Joining Rte 612 from Rte 62, you’ll pass the rusting hulk of the fishing boat Garðar near the head of the fjord before passing the empty, golden beaches around the airstrip at Sauðlauksdalur. In Hnjótur, about 10km further on, it’s worth stopping at the entertaining Minjasafn Egils Ólafssonar ( 456 1511; www.hnjotur.is; adult/under 14yr Ikr600/free; 10am-6pm mid-May–mid-Sep). The eclectic collection includes salvaged fishing boats, old aircraft and displays on the history of the region. There’s a fantastic on-site cafe (snacks from Ikr180) specialising in local food, including razorbill eggs plucked from the cliffs. Jump online with wi-fi while you’re there.
At Breiðavík, a stunning golden-sand beach is framed by rocky cliffs and the turquoise waters of the bay. It’s an idyllic spot, certainly one of Iceland’s best beaches and usually deserted. Should you find yourself with more company than you’d hoped for, head further on to Hvallátur, where there’s another gorgeous golden-sand beach and excellent opportunities for wild camping.
Soon the Bjargtangar lighthouse, Europe’s westernmost point (if you don’t count the Azores), comes into view and nearby the renowned Látrabjarg bird cliffs. Extending for 12km along the coast and ranging from 40m to 400m, the dramatic cliffs are mobbed by nesting sea birds in summer and it’s a fascinating place even for the most reluctant of twitchers. Unbelievable numbers of puffins, razorbills, guillemots, cormorants, fulmars, gulls and kittiwakes nest here from June to August. The puffins in particular are incredibly tame, and you can often get within a few feet of the birds. On calm days, seals are often seen basking on the skerries around the lighthouse.

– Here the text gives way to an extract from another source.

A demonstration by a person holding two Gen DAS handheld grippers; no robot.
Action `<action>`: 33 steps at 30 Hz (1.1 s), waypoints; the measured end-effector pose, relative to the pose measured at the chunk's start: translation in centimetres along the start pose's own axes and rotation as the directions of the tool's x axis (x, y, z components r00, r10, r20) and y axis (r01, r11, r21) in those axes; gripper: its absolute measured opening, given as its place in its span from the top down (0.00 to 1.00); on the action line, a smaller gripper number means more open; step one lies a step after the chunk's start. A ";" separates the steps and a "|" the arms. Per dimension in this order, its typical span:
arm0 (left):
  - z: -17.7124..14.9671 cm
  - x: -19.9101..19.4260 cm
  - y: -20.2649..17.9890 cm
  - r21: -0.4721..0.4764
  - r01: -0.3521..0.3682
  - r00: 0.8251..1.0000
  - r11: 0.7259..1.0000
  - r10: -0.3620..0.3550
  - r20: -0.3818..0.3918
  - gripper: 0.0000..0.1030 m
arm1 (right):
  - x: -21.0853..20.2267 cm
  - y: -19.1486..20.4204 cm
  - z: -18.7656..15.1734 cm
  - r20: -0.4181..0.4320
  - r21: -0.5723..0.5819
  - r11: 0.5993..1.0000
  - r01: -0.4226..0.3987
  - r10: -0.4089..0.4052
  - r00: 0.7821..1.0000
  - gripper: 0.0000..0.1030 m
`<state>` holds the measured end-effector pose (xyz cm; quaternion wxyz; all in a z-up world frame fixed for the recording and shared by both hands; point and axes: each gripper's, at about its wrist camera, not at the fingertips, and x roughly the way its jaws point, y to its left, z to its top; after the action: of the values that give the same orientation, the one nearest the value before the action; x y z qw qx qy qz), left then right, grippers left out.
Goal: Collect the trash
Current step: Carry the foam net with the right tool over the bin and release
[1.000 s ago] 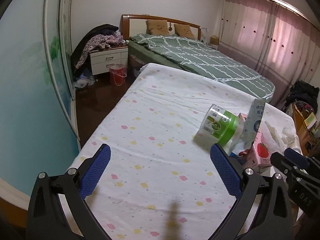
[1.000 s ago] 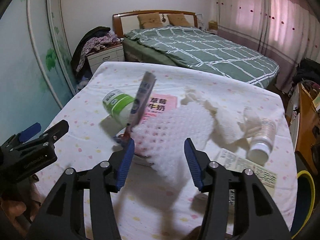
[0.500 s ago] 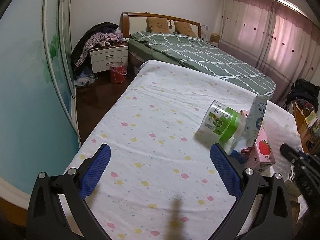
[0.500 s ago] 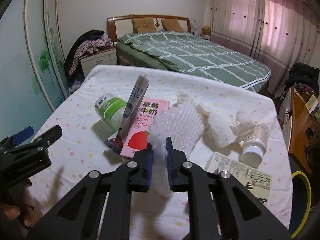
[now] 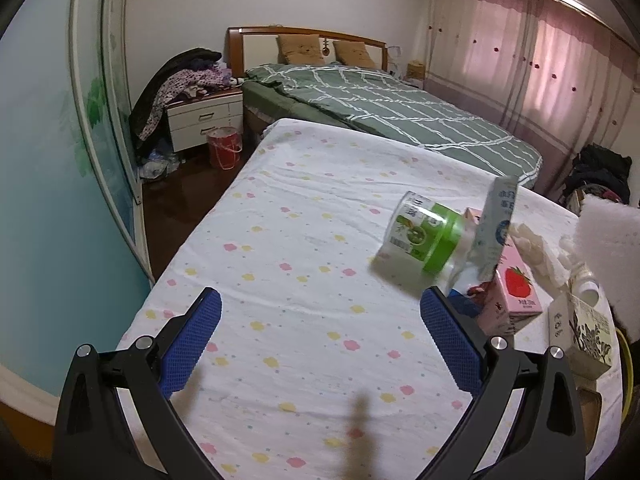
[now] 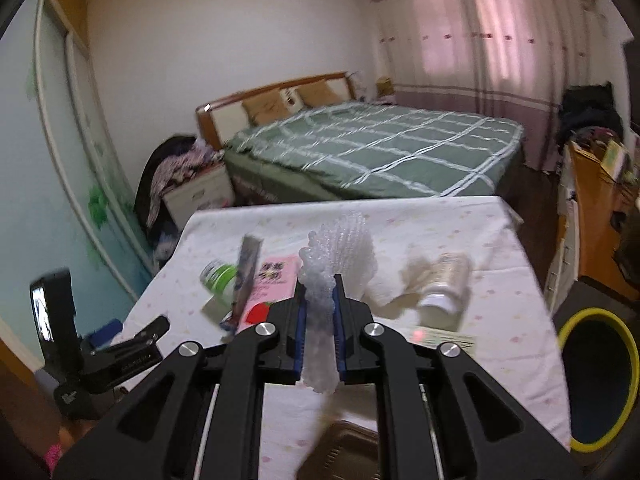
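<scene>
The right gripper [image 6: 320, 312] pinches the white bubble wrap [image 6: 340, 248] above the spotted sheet [image 6: 500, 300], left of the yellow-rimmed bin [image 6: 596, 376]. The left gripper [image 5: 316, 340] is spread, empty. The flimsy wrap, seemingly pinched by one edge, could slip before reaching the bin.

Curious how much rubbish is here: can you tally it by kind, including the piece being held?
Drink cartons: 2 (pink strawberry carton, blue-and-white carton)
Plastic containers: 2 (green-banded clear tub, white plastic bottle)
White foam netting sleeve, held in the right gripper: 1
Crumpled white tissue: 1
White box with black flower print: 1
Total: 7
</scene>
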<state>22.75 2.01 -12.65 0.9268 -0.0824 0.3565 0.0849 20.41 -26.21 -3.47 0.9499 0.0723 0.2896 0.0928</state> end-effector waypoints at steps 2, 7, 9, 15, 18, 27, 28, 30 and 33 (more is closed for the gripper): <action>0.0 -0.1 -0.4 0.013 0.008 1.000 1.000 -0.008 0.000 0.05 | -1.2 -1.8 0.1 0.028 0.035 0.999 0.040 -0.041 0.999 0.89; -0.3 -0.9 -1.5 0.058 0.029 0.999 0.998 -0.030 0.020 0.05 | -3.4 -7.5 -0.5 0.063 0.142 0.972 0.189 -0.200 0.978 0.89; -0.4 -1.2 -1.9 0.072 0.036 0.999 0.997 -0.038 0.025 0.05 | -4.0 -10.0 -1.3 0.058 0.192 0.949 0.251 -0.267 0.962 0.89; -0.8 -1.6 -3.3 0.121 0.056 0.998 0.991 -0.060 0.026 0.05 | -5.1 -17.5 -4.2 0.002 0.322 0.845 0.427 -0.452 0.892 0.88; -0.9 -1.7 -3.8 0.150 0.065 0.997 0.987 -0.070 0.031 0.05 | -4.8 -20.4 -5.6 -0.041 0.358 0.794 0.490 -0.512 0.858 0.88; -1.5 -2.4 -5.9 0.239 0.082 0.994 0.967 -0.096 0.044 0.05 | -3.3 -24.3 -7.9 -0.130 0.390 0.698 0.601 -0.604 0.786 0.87; -1.6 -2.4 -6.1 0.246 0.085 0.994 0.965 -0.098 0.043 0.05 | -3.3 -24.3 -7.9 -0.132 0.387 0.692 0.610 -0.613 0.779 0.86; -1.8 -2.5 -6.5 0.264 0.088 0.994 0.961 -0.103 0.043 0.05 | -3.5 -24.2 -7.9 -0.131 0.387 0.682 0.621 -0.625 0.769 0.76; -2.0 -2.5 -7.0 0.290 0.082 0.994 0.954 -0.100 0.047 0.05 | -3.8 -24.6 -8.1 -0.132 0.400 0.671 0.625 -0.632 0.763 0.54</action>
<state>21.11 -5.52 -11.78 0.9424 0.0395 0.3321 -0.0081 16.08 -50.29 -12.83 0.8871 0.1718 0.3010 -0.3048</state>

East of the cliffs (about a 20km walk along the coast path from the lighthouse), the stunning Rauðisandur beach stretches out in shades of deep pink and red sands. Pounded by the surf and backed by a huge lagoon, it is an exceptionally beautiful and serene place. To get here by road you’ll have to backtrack on Rte 612 towards the head of the fjord. Take a right turn onto Rte 614 soon after the airfield at Sauðlauksdalur and follow the bumpy track for about 10km.
Sleeping & Eating
Breiðavík ( 456 1575; www.breidavik.is; sites per tent from Ikr1000, sb/s/d without bathroom Ikr3500/7500/10,000, s/d with bathroom Ikr10,000/15,500; mid-May–mid-Sep) Set on a working farm by the incredible cream-coloured beach at Breiðavík, this guest house offers homey rooms with patchwork quilts and decent furniture. Evening meals are also served (Ikr2500 to Ikr3000).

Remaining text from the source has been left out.